Fast forward to 2009 and the disputed Iranian election, and I notice that many Muslims still have a reflexive anti-western attitude; anyone who appears to be “supported by the west” must be bad, and they disbelieve western journalists whose writings they enthusiastically believed, and flagged up on blogs and forums, when he was writing about enemies of Muslims (e.g. Robert Fisk) and newspapers which are not generally uncritical of western governments, such as the Guardian and Independent in London. They tell themselves that the whole opposition is just an invention of the CIA or Mossad, often recycling material from non-Muslims with their own agenda, harping endlessly on British and American plots to destablise the régime in Iran, as if that meant that this particular movement was a product of one of those. One of these articles alleged that the protestors were playing into the hands of the CIA, as if people should hold off challenging a rigged election to satisfy the designs another group of foreigners have on their country. In any case, the man they support is liberal only in comparison to Ahmedinejad and is a post-revolutionary establishment figure of long standing, so the dismantling of the Islamic Republic was not on the agenda.
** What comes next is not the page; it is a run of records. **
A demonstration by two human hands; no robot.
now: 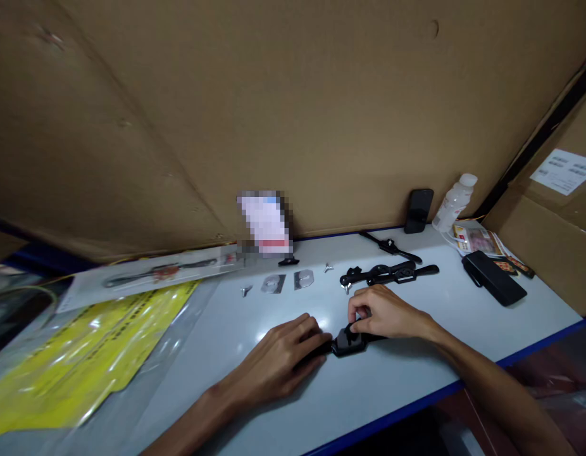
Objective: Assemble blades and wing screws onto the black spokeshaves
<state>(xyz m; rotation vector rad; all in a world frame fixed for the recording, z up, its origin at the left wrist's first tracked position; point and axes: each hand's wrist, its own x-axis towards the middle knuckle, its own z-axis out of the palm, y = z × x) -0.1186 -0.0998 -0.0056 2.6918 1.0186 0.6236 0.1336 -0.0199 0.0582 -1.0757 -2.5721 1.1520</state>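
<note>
A black spokeshave body [341,348] lies on the table in front of me. My left hand [290,354] is closed around its left handle. With bent fingertips, my right hand [388,313] pinches a small black cap piece [352,332] at the spokeshave's middle; the fingers partly hide it. Behind the hands lie two flat, slotted metal blades [273,284], silver wing screws [246,291] and a loose black cap [289,261]. More black spokeshave bodies [426,271] rest beyond my right hand, with one [392,245] farther back.
Clear plastic bags with yellow printed sheets [98,354] cover the table's left side. A lit screen [265,221] and a dark phone [419,211] lean on the cardboard wall [293,114]. At right stand a bottle [455,204] and a black case [495,278].
</note>
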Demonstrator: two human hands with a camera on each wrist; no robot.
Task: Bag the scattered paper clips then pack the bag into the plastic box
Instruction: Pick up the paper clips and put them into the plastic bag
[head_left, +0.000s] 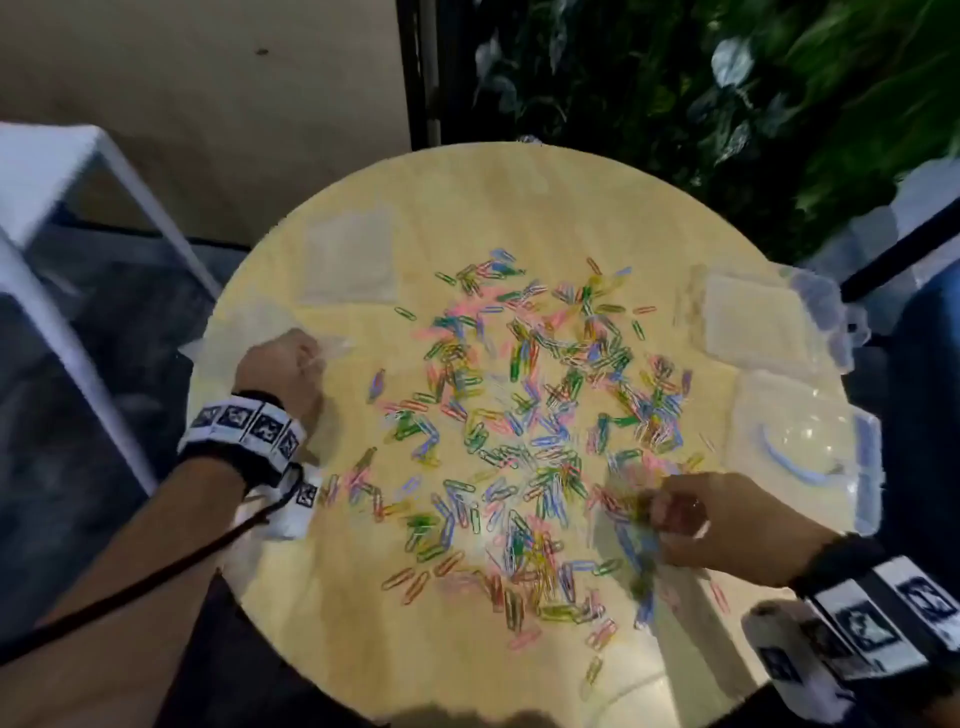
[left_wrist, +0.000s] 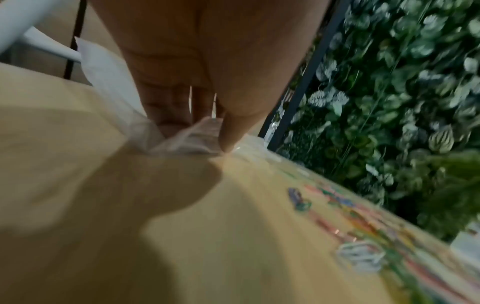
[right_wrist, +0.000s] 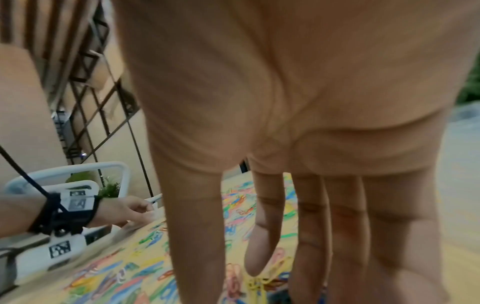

Why is this? I always suspected, even though most of the pro-Taliban Muslims I met wore turbans and long white clothes, and their wives dressed in black and wore niqab, that none of them would ever have wanted to live under such a régime themselves, and now that a similar movement has stirred beyond the Afghan-Pak border mountains and into regions east of Peshawar, the thought of these people bringing their version of Shari’ah into Rawalpindi or Lahore was too much to bear. I am sure most of those who cheer on Ahmadinejad, call his opponents CIA dupes and insist that he won the election fair and square would not like him ruling their country. Could it be that to many of them, what they perceive as “the cause of Islam” is more important than the well-being of actual Muslims?

This perception is strenghtened by the reactions of Muslims to insults, such as the Danish cartoons, compared with that to actual persecution: there was a campaign to boycott Danish products, and there were demonstrations, riots and even incidents of arson, while with the exception of the long-running boycott of Israel, I have not heard of any campaign having been mounted against countries where Muslims are being persecuted, or killed by mobs, or where Islam cannot be practised freely, or where Muslim women or girls are being harassed. Consider the “campaign”, such as it was, against the French anti-hijab law; the street protests were tiny (and split), and I can’t recall any call to write letters to the French embassy or any other French institution, let alone to boycott French products; yet an insult to the Prophet (sall’ Allahu ‘alaihi wa sallam) from a privately-run newspaper results in a backlash against an entire nation.

Of course, historically Muslims were loyal to the Muslim ruler regardless of whether they were just or not, because they ruled according to Islam and, in any case, no ruler would live and rule forever. However, I believe that there is a difference between supporting the Muslim ruler against the Roman or Persian emperor and falling over oneself to excuse or justify the crimes of ignorant religious fanatics when they tyrannise Muslim women and deny them work, education and even medicine, or support a tyrant when he decides to rip up his own state’s rule-book just to maintain an anti-Western posture. I am not suggesting that Muslims should have supported the Western action to remove the Taliban, let alone that British Muslims should have supported British involvement in it (I didn’t support either), just that some Muslims (and it was not just ordinary brothers I am talking about) should have adopted a more critical and less partisan stance towards the Taliban the first time around, as it may have led to a moderation of their behaviour and fostered greater goodwill among Muslims and probably others; it could have become a great hope for the Muslims, rather than a source of terrible oppression for some and a dreadful embarrassment for the rest of us. If you do not want them running the place where you live, be it Lahore or London, don’t cheer them on in Iran or Afghanistan.